Re: Will MPICH2 work for NAMD? and the best way to build/compile NAMD to exploit my hardware resource?

From: Bjoern Olausson (namdlist_at_googlemail.com)
Date: Fri Nov 13 2009 - 03:39:32 CST

On Friday 13 November 2009 07:47:49 you wrote:
> Hi Bjoern and NAMD users,
>
> I installed Intel C Compiler and got it built and compiled. I hope the
> procedures are right.
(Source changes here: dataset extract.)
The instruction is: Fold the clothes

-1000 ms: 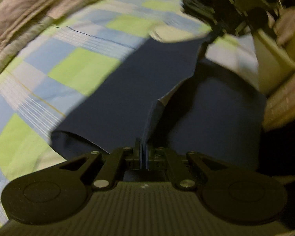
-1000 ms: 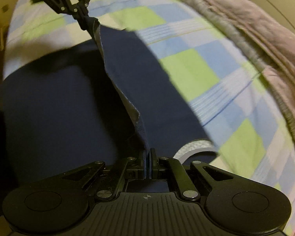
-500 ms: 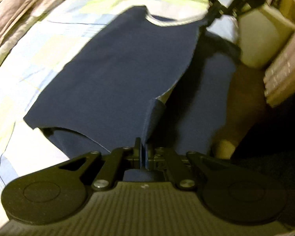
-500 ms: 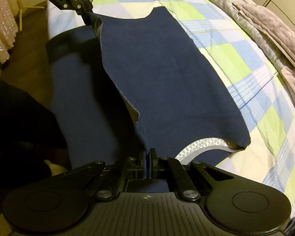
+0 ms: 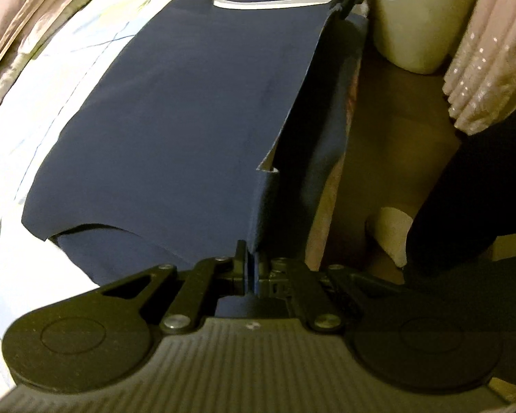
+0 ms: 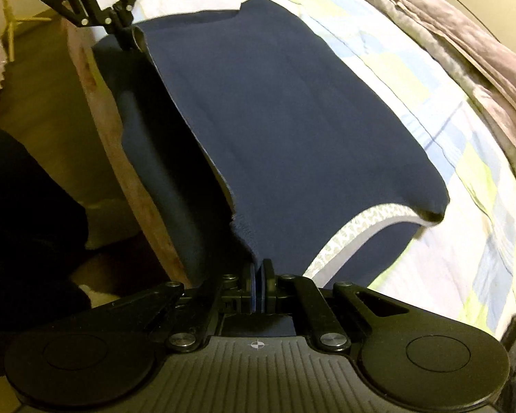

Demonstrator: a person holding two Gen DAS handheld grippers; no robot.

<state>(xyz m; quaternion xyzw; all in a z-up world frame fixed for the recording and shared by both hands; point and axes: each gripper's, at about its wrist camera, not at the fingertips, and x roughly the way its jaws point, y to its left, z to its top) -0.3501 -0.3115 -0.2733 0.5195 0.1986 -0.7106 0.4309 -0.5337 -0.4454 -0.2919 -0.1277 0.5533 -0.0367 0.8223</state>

I did the following: ./build charm++
> multicore-linux64 icc -j8 -O2
> ./config Linux-x86_64-icc --charm-arch multicore-linux64-icc
> path/.../NAMD_CVS_Source/Linux-x86_64-icc/make
>
> when I ran it, I did
> path/namd2 +setcpuaffinity +pN namd2.conf
> (N is the number of cores; with/without +setcpuaffinity seem identical in
> speed according to our 42000+ atoms NVT ensemble)
>
Why not use the apoa1 benchmark so we can compare our experience and results
and to exclude configuration differences

> Just as a reminder that I have two quad-core Nehalem. Because each core is
> hyper-threaded I can see 16 CPU in my system monitor and also I can fully
> use them for a NAMD run. The following two setup (when using 8 cores; N
> =8) get the same speed: 1) NAMD_CVS_Linux-x86_64 executables downloaded
> from NAMD website and then it as /path/NAMD_CVS_Linux-x86_64/charmrun
> /path/NAMD_CVS_Linux-x86_64/namd2 ++local +idlepoll +pN ./heat1.conf >
> log 2) locally compiled version as described in the first paragraph and
> run it as (per Bjoem's instructions)
> /path/NAMD_CVS_Source/Linux-x86_64-icc/namd2 +pN ./heat1.conf > log
>
> However, when I use 16 cores (N=16)
> the setup 2) outperforms setup 1) by 8%; not able to justify the reason, I
> appreciate any comment on this. Another observation is that, for setup 2),
> when N goes from 8 to 16, the speed increases only by 14%.
>
I have no exact idea why 2 outperforms 1. I am curios too (Please comment
someone on that).
But for the decrease in performance gain for >8Cores... the HT Cores are no
real cores, the CPU just processes one more thread per Core, "more ore less
parallel" so the decrease in performance gain is normal and was anticipated.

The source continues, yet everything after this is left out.